She showed them the flesh crystal. It was a little bigger, but nothing special. It didn’t even have a cool shape. They just dropped in it with the others in Micah’s bag.
“Onwards, then,” Lisa said and tapped him on the shoulder. Suddenly, that dome of steam essence enveloped him again. He stood still and closed his eyes while it dried him. He’d tried to keep them open, but the wind was blinding.
“Which spiders are we facing?” Micah asked as they headed into the gaping tunnel. The earth was soft and dark. It clung to his boots. With every step further in, it just got darker.
“You tell us,” Ryan said. “What do you see?”
“Dark tunnels, no glowing plants, no glowing veins or dust in the walls, soft earth …” Micah counted off, remembering the Guide.
At the top, they stepped into a system that split three ways. Each tunnel was curved slightly, even up and down. In the far off distance, there was a little bit of blue light in two of them. The dirt itself seemed to have a slight spiraling pattern. It didn’t look like it had been dug at all. Not by shovel, at least.
Micah saw the two beams of light and looked around, but couldn’t find the one coming from the Sewer grate in the room below them. It was in a different, unconnected tunnel then.
“Either the Tunnel spiders,” Micah said because it was the obvious choice. “Or the Cataracts?”
He didn’t like either of those options. Then again, he didn’t like the idea of facing monstrous spiders at all.
“Which Cataracts?” Ryan asked. “In a test, you have to be specif— Lisa!” He broke off and shouted a warning.
A black spider the size of a small pumpkin lept at Lisa from the ceiling. Micah hadn’t even seen it in the dark, but she must have because she just calmly stepped to the side and pressed a hand against its hairy back as it flew past.
Where she touched the black creature, a glimpse of blinding roots jumped from her hand to its body. The monster hit the floor and spasmed before rolling its legs up like it had died.
Sinking, black veins dotted Micah’s vision where the lightning had just been. He briefly thought the spider might be fully-formed because it had balled up, but then Lisa hammered it with her staff from above. It tried to dodge, but she cracked its legs, leaking light. The staff hit the earth and threw up dirt. Ryan impaled it with his sword, making it burst into smoke.

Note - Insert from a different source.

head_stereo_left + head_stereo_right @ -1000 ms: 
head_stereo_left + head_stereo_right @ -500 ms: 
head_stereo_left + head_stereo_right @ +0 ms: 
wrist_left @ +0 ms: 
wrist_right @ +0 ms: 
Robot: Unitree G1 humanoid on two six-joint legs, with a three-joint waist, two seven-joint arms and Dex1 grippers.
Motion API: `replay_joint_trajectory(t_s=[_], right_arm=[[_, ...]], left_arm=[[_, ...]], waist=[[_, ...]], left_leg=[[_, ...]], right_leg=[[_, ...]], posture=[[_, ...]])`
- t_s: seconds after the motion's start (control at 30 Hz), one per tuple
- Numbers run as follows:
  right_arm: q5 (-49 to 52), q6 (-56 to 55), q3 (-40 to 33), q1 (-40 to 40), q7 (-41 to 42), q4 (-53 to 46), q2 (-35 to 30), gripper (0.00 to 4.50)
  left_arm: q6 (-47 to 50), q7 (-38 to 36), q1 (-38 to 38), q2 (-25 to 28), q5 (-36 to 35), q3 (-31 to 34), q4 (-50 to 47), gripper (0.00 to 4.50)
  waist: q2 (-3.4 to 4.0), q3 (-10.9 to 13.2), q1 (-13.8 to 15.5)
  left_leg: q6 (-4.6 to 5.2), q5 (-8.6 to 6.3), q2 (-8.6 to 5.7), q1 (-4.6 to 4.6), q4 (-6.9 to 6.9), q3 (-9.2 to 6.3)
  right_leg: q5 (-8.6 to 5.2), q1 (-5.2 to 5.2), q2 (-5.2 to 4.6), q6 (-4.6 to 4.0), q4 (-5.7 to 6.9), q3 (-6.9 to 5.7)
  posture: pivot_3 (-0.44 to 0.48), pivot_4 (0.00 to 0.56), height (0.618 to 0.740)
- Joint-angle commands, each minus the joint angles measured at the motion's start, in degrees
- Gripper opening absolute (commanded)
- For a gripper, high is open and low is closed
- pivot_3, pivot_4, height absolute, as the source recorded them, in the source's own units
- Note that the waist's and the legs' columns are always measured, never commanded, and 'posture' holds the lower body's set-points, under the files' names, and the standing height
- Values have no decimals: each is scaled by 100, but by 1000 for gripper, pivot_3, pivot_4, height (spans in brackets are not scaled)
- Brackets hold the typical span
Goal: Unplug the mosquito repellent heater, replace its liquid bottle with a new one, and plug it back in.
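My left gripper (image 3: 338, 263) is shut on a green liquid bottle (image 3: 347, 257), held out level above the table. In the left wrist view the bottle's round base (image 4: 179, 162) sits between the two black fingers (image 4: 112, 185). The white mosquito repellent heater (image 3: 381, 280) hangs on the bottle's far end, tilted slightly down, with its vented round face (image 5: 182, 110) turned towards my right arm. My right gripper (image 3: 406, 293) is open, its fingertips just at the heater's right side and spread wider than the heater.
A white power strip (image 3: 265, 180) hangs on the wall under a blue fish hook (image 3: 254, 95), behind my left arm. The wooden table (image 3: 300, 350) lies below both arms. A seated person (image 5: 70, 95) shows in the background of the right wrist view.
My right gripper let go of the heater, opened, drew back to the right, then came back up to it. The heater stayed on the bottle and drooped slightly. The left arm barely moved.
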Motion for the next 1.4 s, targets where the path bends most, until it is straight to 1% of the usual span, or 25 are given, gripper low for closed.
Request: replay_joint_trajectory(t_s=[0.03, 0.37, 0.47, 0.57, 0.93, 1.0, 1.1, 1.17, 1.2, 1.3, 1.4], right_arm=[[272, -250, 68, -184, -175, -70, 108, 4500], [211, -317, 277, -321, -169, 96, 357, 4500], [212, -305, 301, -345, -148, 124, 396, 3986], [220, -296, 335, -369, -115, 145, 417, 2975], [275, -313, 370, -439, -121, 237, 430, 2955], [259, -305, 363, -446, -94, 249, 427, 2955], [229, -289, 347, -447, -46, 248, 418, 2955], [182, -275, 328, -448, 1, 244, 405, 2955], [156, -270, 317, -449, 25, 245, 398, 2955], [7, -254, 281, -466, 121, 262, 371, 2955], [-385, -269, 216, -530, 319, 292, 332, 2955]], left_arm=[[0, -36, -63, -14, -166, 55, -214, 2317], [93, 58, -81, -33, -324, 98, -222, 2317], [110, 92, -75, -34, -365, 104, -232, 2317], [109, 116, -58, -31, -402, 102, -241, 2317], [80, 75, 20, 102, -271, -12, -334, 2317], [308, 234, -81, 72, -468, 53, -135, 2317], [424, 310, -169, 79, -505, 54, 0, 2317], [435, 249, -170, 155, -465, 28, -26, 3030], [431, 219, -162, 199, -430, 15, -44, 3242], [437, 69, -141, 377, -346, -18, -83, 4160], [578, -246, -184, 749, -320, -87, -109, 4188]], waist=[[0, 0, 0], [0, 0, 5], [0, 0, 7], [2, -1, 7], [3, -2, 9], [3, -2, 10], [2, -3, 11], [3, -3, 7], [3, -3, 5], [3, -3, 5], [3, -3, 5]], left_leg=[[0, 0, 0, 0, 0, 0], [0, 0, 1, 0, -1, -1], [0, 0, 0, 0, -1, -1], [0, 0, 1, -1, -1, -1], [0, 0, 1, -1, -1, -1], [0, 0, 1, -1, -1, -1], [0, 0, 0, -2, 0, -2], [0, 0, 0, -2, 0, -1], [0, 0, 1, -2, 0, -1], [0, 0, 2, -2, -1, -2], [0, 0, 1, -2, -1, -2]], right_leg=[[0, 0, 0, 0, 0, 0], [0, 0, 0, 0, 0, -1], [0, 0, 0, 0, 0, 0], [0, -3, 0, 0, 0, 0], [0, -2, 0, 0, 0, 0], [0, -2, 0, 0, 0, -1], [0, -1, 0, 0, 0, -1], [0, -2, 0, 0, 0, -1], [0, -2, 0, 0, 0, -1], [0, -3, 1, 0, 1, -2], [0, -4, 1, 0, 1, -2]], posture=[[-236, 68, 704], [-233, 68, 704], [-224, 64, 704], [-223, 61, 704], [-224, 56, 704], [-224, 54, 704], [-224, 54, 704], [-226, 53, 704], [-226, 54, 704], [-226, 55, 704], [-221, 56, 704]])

It had just been playing dead.
Lisa bent down to pick up the crystal and handed it to Micah, who had stepped back into the tunnel and behind Ryan without realizing it.
Giant freaking spider, his mind thought.
Ryan let out a breath. “That was close.”
He gulped and agreed. It had shown up out of nowhere and been fast. It hadn’t made a sound either, even when it died. When Micah had wondered which silent monster the Tower would send next, he hadn’t meant that as a challenge.
“I saw it,” Lisa said. “But thanks for the warning. Here, Micah. Does this answer your question?”
Micah carefully took the small crystal from her and peered inside. It was about half again as big as the rats’ and its essence behaved like smoke at first glance, but it wasn’t. It had tiny purple hairs like barbed edges that glowed ever so slightly. It also behaved more fluid, more like … poison essence?
He had only seen yellow poison essence before.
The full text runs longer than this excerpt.